10.Predictive Modeling of Symptomatic Intracranial Hemorrhage Following Endovascular Thrombectomy: Insights From the Nationwide TREAT-AIS Registry
Jia-Hung CHEN ; I-Chang SU ; Yueh-Hsun LU ; Yi-Chen HSIEH ; Chih-Hao CHEN ; Chun-Jen LIN ; Yu-Wei CHEN ; Kuan-Hung LIN ; Pi-Shan SUNG ; Chih-Wei TANG ; Hai-Jui CHU ; Chuan-Hsiu FU ; Chao-Liang CHOU ; Cheng-Yu WEI ; Shang-Yih YAN ; Po-Lin CHEN ; Hsu-Ling YEH ; Sheng-Feng SUNG ; Hon-Man LIU ; Ching-Huang LIN ; Meng LEE ; Sung-Chun TANG ; I-Hui LEE ; Lung CHAN ; Li-Ming LIEN ; Hung-Yi CHIOU ; Jiunn-Tay LEE ; Jiann-Shing JENG ;
Journal of Stroke 2025;27(1):85-94
Background:
and Purpose Symptomatic intracranial hemorrhage (sICH) following endovascular thrombectomy (EVT) is a severe complication associated with adverse functional outcomes and increased mortality rates.
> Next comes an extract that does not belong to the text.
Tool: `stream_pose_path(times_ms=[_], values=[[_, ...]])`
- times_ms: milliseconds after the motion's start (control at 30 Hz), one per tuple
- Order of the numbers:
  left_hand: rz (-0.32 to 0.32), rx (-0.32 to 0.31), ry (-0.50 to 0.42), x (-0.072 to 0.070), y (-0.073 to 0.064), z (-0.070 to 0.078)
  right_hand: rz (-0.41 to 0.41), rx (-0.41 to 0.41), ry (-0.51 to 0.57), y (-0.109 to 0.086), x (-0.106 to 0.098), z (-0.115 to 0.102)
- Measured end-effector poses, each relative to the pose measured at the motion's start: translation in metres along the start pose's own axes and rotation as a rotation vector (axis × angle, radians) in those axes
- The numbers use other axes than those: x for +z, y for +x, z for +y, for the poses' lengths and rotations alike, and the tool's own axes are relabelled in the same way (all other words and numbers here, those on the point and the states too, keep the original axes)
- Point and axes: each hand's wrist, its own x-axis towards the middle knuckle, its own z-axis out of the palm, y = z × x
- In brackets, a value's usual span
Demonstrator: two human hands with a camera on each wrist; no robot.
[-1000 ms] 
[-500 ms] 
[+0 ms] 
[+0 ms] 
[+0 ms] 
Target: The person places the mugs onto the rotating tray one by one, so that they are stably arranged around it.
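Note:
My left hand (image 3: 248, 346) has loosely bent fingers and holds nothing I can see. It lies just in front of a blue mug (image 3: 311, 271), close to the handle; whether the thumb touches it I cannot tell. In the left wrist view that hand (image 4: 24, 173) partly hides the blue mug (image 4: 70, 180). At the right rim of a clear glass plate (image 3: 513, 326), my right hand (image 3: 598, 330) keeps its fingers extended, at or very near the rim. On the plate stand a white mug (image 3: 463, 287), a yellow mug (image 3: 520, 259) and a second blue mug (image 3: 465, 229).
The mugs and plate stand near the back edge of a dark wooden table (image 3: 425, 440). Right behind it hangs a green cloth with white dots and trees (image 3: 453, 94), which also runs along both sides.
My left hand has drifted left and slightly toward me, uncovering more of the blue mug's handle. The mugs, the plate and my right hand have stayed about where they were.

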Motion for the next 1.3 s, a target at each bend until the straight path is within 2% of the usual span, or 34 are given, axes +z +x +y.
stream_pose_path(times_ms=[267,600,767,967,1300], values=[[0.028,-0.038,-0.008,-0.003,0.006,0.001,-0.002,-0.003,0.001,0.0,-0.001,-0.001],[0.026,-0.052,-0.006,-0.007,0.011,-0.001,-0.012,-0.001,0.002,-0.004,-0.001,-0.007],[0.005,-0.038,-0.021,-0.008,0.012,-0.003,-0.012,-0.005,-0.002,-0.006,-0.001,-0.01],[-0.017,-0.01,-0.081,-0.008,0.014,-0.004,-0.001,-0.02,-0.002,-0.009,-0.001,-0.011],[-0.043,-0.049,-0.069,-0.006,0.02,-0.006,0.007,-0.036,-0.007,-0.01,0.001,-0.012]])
Currently, a reliable predictive model for sICH risk after EVT is lacking.
Methods:
This study used data from patients aged ≥20 years who underwent EVT for anterior circulation stroke from the nationwide Taiwan Registry of Endovascular Thrombectomy for Acute Ischemic Stroke (TREAT-AIS). A predictive model including factors associated with an increased risk of sICH after EVT was developed to differentiate between patients with and without sICH. This model was compared existing predictive models using nationwide registry data to evaluate its relative performance.
Results:
Of the 2,507 identified patients, 158 developed sICH after EVT. Factors such as diastolic blood pressure, Alberta Stroke Program Early CT Score, platelet count, glucose level, collateral score, and successful reperfusion were associated with the risk of sICH after EVT. The TREAT-AIS score demonstrated acceptable predictive accuracy (area under the curve [AUC]=0.694), with higher scores being associated with an increased risk of sICH (odds ratio=2.01 per score increase, 95% confidence interval=1.64–2.45, P<0.001). The discriminatory capacity of the score was similar in patients with symptom onset beyond 6 hours (AUC=0.705). Compared to existing models, the TREAT-AIS score consistently exhibited superior predictive accuracy, although this difference was marginal.
Conclusions
The TREAT-AIS score outperformed existing models, and demonstrated an acceptable discriminatory capacity for distinguishing patients according to sICH risk levels. However, the differences between models were only marginal. Further research incorporating periprocedural and postprocedural factors is required to improve the predictive accuracy.